● EXERCISE INSTRUCTIONS
Once the line with "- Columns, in" is found in the data, output it and each following line exactly, up to and including the line with "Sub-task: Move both", and nothing before or after.

==== WORKING DATA

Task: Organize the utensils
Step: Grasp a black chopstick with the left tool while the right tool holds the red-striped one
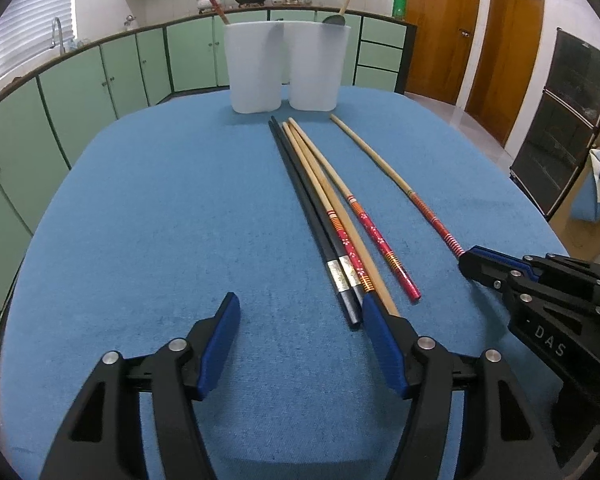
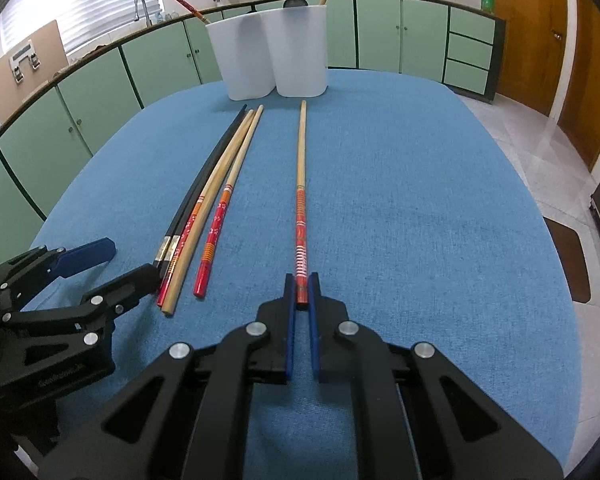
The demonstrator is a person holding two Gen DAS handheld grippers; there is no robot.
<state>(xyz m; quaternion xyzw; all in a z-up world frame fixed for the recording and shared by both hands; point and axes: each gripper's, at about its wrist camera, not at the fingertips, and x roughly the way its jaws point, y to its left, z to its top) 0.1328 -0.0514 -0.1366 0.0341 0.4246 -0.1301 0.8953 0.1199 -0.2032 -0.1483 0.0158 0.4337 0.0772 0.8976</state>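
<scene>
The right gripper (image 2: 302,286) is clamping its jaws on a lone chopstick's (image 2: 301,184) red end. The chopstick is lying lengthwise on the desk (image 2: 420,220), pointing toward the white holder (image 2: 268,60). The left gripper (image 1: 300,312) is hovering with jaws apart, holding nothing.

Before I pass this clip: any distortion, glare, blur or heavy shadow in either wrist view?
Left wrist view: strong fisheye bowing of the table edge and cabinets, dark vignette corners, bright window top left; the chopsticks look sharp, with soft shadows. Right wrist view: same bowing, washed-out window, some floor sheen at right; the held chopstick stays crisp in the right tool.
</scene>
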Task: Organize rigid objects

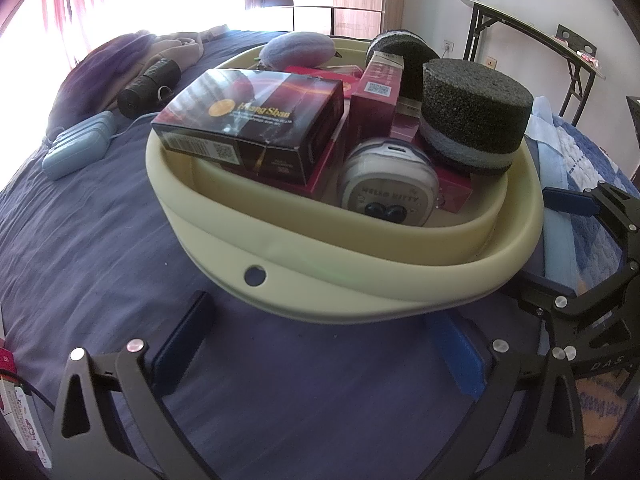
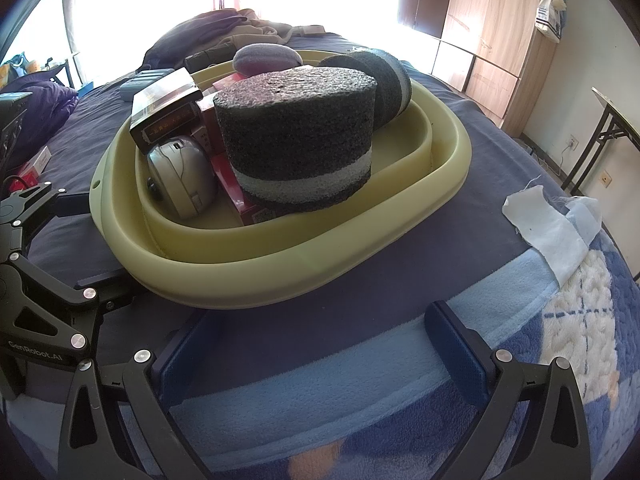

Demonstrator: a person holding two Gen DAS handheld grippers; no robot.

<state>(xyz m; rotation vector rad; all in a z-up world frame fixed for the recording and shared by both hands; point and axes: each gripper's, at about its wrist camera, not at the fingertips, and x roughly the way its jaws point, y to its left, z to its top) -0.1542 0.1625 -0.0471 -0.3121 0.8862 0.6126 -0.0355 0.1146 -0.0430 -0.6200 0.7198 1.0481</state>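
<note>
Two risks are standing out, biggest thing first. Bed (image 1: 100, 240) is soft and uneven: dark sheet under the pale green tub (image 1: 360, 292), with a blue fleece blanket (image 2: 360, 368) at the near right edge. Tub is sitting partly over that seam, so any push or one-sided lift is likely tipping it.

Tub is already holding the task's things, heaped above the rim. Foam cylinder (image 1: 476, 120) is perching upright on red boxes (image 1: 376, 96), right side of the tub. It's the tallest item and the likeliest to be rolling out if the tub tilts. A second foam roll (image 2: 384, 80) is lying on its side behind it, against the far wall. Dark printed box (image 1: 248, 120) is resting tilted across the left rim, half supported, so a nudge could be sliding it onto the sheet. White round Hello Kitty case (image 1: 390, 180) is wedged on edge between the boxes and the near wall; pulling a neighbour is probably freeing it.

Left gripper (image 1: 324, 354) is hovering spread wide, empty, just short of the near rim. Right gripper (image 2: 316, 356) is likewise wide apart and empty, over the blanket, near the tub's right edge. Both are sitting close together, so the linkages could be clashing if both are closing on the rim.
</note>
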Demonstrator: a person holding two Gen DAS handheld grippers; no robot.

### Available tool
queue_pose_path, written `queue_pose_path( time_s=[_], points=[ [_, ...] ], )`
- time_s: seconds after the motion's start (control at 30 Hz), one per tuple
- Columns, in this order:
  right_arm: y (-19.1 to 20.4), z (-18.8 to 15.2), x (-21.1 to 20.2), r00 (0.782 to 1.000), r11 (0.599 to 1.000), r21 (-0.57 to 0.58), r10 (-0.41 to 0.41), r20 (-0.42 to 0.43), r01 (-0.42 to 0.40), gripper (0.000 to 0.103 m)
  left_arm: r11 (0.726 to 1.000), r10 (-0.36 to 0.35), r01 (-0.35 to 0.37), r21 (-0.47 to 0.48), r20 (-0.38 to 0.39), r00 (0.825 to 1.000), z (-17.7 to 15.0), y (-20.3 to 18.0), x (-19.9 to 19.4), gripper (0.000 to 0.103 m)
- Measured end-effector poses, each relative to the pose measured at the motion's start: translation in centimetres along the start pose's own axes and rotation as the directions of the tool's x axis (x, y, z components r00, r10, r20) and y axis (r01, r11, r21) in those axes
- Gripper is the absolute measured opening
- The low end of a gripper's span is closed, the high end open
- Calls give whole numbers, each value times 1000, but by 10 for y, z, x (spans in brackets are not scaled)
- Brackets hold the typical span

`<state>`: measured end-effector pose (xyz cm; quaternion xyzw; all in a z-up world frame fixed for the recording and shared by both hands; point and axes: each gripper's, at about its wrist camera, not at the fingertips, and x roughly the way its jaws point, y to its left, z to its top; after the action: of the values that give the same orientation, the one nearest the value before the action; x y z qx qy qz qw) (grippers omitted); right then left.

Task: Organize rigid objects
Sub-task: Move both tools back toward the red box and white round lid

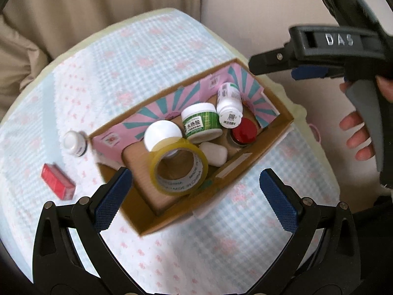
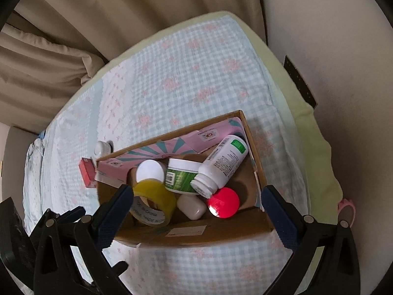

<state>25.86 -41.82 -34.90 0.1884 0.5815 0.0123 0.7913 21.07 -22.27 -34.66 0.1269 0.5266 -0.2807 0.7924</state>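
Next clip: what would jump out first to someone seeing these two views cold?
The open cardboard box on the checked cloth, crammed with a yellow tape roll, a green-labelled jar, a tipped white bottle and a bright red lid. Left of the box, on the cloth, stand a small white bottle and a red block. Both the left gripper and right gripper hang open above, holding nothing.

"DAS" on the right gripper point(image 1: 316, 68) — tape roll point(image 1: 179, 169) apparently reads "MADE IN CHINA".

Brown cardboard box point(image 1: 248, 172) with pink-and-teal sunburst lining sits on pale blue gingham cloth point(image 1: 152, 56) with pink flowers.
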Motion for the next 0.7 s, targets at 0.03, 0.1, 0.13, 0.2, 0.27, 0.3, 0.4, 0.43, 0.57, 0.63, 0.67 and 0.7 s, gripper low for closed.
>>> queue_pose_path(
  time_s=[0.03, 0.1, 0.13, 0.2, 0.27, 0.3, 0.4, 0.43, 0.57, 0.63, 0.67, 0.7],
  points=[
    [3, -2, -5, 1000, 1000, 2, 0, 9, 0, 103, 1000, 2, -2, -11, 9, 1000, -2, 3, -9, 103],
    [11, -7, -16, 1000, 1000, 0, -1, 16, 1, 103, 999, 14, -14, -39, 23, 1000, -9, 10, -28, 103],
    [16, -9, -23, 1000, 1000, -1, 0, 19, 0, 103, 998, 19, -17, -55, 30, 999, -12, 14, -38, 103],
    [27, -13, -34, 1000, 1000, -3, 4, 17, -4, 103, 994, 46, -43, -98, 31, 998, -17, 23, -56, 103],
    [40, -16, -45, 1000, 1000, -15, 2, 12, -2, 103, 986, 70, -67, -153, 16, 997, -23, 35, -71, 103],
    [50, -18, -53, 1000, 1000, -21, -3, 17, 3, 103, 981, 69, -65, -183, 15, 998, -26, 42, -78, 103],
    [75, -20, -66, 1000, 998, -60, -3, 9, 4, 103, 962, 76, -67, -266, 25, 997, -36, 66, -99, 103],
    [82, -20, -68, 1000, 997, -77, -8, 13, 9, 103, 955, 90, -78, -287, 27, 996, -39, 74, -105, 103],
    [118, -15, -72, 1000, 989, -150, -5, 21, 9, 103, 916, 157, -127, -380, 49, 986, -51, 114, -127, 103],
    [138, -9, -69, 999, 981, -193, -20, 29, 26, 103, 892, 177, -132, -433, 66, 982, -56, 137, -135, 103],
    [146, -7, -68, 999, 977, -211, -22, 34, 29, 103, 882, 186, -138, -450, 63, 981, -56, 146, -136, 103],
    [156, -4, -66, 999, 971, -237, -21, 40, 30, 103, 872, 197, -150, -466, 54, 979, -57, 156, -136, 103]
  ],
)
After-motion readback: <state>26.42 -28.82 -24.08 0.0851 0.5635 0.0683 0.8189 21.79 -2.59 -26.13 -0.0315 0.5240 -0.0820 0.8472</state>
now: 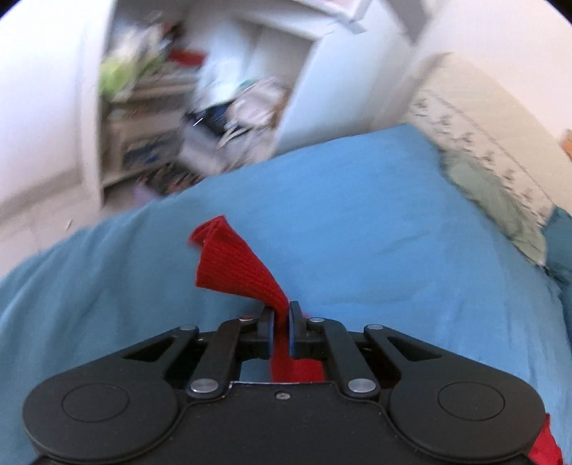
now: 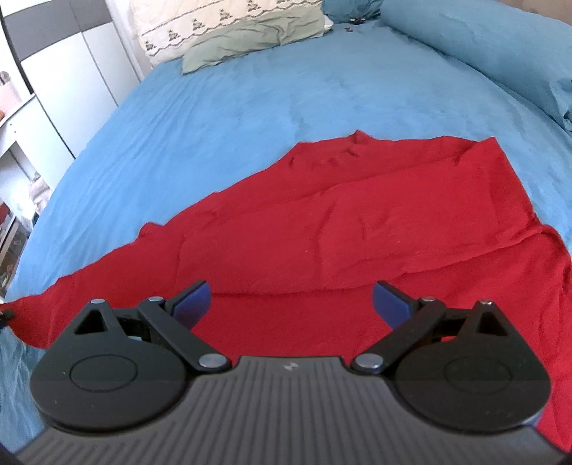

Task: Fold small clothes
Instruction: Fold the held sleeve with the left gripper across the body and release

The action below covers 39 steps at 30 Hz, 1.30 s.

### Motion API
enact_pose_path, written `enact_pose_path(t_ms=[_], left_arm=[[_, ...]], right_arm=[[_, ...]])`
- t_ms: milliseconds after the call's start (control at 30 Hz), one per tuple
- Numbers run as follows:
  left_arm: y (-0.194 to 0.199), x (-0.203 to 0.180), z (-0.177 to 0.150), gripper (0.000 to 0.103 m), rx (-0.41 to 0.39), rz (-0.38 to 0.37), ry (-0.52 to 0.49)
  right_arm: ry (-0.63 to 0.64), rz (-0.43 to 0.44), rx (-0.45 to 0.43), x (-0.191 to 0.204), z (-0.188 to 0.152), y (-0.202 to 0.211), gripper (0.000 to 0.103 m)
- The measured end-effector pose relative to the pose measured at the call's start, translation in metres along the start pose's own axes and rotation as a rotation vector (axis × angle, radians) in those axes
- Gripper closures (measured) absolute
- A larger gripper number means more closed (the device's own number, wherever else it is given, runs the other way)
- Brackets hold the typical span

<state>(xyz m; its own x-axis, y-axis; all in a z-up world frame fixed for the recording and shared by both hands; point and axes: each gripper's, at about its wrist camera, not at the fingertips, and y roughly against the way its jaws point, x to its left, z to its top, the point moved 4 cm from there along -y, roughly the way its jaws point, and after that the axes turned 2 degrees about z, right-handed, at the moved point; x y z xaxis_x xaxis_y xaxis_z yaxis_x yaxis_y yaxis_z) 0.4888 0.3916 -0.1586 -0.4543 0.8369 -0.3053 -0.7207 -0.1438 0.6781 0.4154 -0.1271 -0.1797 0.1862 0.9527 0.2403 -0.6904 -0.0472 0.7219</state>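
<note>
A red knit garment (image 2: 357, 221) lies spread on the blue bed sheet (image 2: 250, 107), partly folded over itself. My left gripper (image 1: 281, 314) is shut on a ribbed red end of the garment (image 1: 232, 261), which sticks up past the fingertips above the sheet (image 1: 357, 221). My right gripper (image 2: 290, 298) is open and empty, hovering just over the near part of the red garment. A stretched corner of the garment reaches the far left edge of the right wrist view (image 2: 21, 311).
A grey-green cloth (image 2: 250, 35) and a patterned cream pillow (image 2: 200, 21) lie at the head of the bed. A rolled blue duvet (image 2: 500, 46) runs along the right. White shelves with clutter (image 1: 171, 118) stand beyond the bed edge.
</note>
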Motion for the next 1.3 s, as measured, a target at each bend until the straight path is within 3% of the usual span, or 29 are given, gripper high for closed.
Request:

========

● OUTPUT OF THE TASK
- Columns, in this order:
  right_arm: y (-19.1 to 20.4), z (-18.8 to 15.2), x (-21.1 to 20.2), r00 (0.782 to 1.000), r11 (0.599 to 1.000), r21 (-0.57 to 0.58), r10 (-0.41 to 0.41), r20 (-0.42 to 0.43), r01 (-0.42 to 0.40), gripper (0.000 to 0.103 m)
  left_arm: r11 (0.726 to 1.000), r10 (-0.36 to 0.35), r01 (-0.35 to 0.37), r21 (-0.47 to 0.48), r20 (-0.38 to 0.39), r00 (0.825 to 1.000), z (-17.7 to 15.0), y (-20.3 to 18.0), x (-19.9 to 19.4), gripper (0.000 to 0.103 m)
- Measured end-effector poses, each relative to the pose measured at the motion's start: translation in centimetres along the start pose's own axes and rotation as the directions of the tool's x axis (x, y, z components r00, r10, r20) and y axis (r01, r11, r21) in those axes
- Gripper is the absolute measured opening
- The low end of a gripper's span is closed, the high end open
- Calls give whole numbers, each value times 1000, but by 10 for y, z, x (spans in brackets are not scaled)
- Brackets hold the typical span

`<state>`: measured end-effector pose (xyz cm; quaternion xyzw; all in a z-up world frame fixed for the recording and shared by both hands; point and axes: each gripper's, at about its wrist camera, not at the fingertips, and x roughly the way its jaws point, y to its left, z to its top; after the action: of the values that give the same orientation, the one nearest the value before the action; x y z qx qy qz qw) (grippers omitted); right then left.

Task: Organize rigid objects
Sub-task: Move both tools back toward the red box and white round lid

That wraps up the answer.